Officials in Northern Virginia have formed an "Occoquan Alliance" designed to limit development -- and possible uranium mining -- in the Occoquan Reservoir watershed, which supplies water for more than 700,000 area residents.

At last week's initial alliance meeting, Fairfax County officials urged neighboring Prince William County to join the Northern Virginia Regional Park Authority. The park agency has bought and protected as parkland more than 25 miles of shoreline on the Fairfax side of the reservoir, while Prince William has allowed housing developments along the south shore.

Kathleen Seefeldt, chairman of the Prince William Board of Supervisors, told the alliance her county had been concerned about the cost of joining the park authority, but will reconsider.

Since 1977, when a new sewage treatment plant eliminated a major pollution hazard for the reservoir, the principal pollution threat has been from rain runoff from developments and from fertilizers and animal refuse on farms.

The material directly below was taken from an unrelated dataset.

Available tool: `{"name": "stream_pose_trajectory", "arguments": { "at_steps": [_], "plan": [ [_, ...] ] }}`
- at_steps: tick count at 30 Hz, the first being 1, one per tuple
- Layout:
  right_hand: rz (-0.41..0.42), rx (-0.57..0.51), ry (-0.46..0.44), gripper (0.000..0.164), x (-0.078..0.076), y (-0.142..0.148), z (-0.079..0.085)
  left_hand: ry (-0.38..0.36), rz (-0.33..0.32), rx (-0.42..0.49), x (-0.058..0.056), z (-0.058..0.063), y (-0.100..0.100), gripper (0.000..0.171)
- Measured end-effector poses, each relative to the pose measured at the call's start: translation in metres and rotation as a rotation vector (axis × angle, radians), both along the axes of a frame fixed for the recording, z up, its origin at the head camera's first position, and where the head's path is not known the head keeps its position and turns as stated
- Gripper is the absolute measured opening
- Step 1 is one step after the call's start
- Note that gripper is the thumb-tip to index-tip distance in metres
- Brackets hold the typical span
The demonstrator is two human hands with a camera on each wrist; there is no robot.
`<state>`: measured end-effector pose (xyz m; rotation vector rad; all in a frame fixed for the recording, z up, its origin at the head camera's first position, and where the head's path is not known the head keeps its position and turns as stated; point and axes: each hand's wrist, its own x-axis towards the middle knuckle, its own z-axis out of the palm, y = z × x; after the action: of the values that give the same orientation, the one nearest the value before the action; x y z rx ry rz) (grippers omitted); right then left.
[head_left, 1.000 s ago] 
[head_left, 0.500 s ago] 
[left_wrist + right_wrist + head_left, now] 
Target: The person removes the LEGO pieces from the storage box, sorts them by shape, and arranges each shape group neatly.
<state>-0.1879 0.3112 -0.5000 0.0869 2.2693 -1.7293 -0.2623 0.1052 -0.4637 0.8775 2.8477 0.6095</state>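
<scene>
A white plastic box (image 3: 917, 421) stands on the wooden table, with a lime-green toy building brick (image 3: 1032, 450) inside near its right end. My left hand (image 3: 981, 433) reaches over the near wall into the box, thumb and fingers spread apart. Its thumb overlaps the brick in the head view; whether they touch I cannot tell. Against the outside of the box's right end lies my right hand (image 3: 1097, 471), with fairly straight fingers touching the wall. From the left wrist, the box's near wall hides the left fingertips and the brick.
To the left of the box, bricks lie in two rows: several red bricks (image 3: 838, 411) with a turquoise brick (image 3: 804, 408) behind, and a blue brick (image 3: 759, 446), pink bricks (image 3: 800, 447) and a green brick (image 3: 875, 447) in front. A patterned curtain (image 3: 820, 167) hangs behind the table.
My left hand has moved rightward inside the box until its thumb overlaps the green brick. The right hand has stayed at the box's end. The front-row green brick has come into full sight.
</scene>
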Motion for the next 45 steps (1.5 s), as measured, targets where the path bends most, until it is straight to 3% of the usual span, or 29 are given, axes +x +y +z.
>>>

Last summer, in a move to prevent the pollution that comes with dense development, Fairfax rezoned much of its 100-square miles of Occoquan watershed from one- to five-acre minimum lots. It has urged other Occoquan basin jurisdictions to consider similar restrictions even though more than two dozen lawsuits have been filed challenging the rezoning. The alliance decided to support proposed state laws that would provide stronger support for county rezonings.

A New York firm recently bought mining rights on 16,000 acres of land in the area but last month announced it was dropping the rights. Local officials are still worried, however, about the pollution uranium mining in the watershed would cause and the alliance tentatively decided to hire a geologist to determine how much uranium there is in the area.

Occoquan is fed by a watershed of streams that wind through Prince William, Fauquier, Fairfax and Loudoun counties and through Manassas and Manassas Park, all of which have joined the alliance.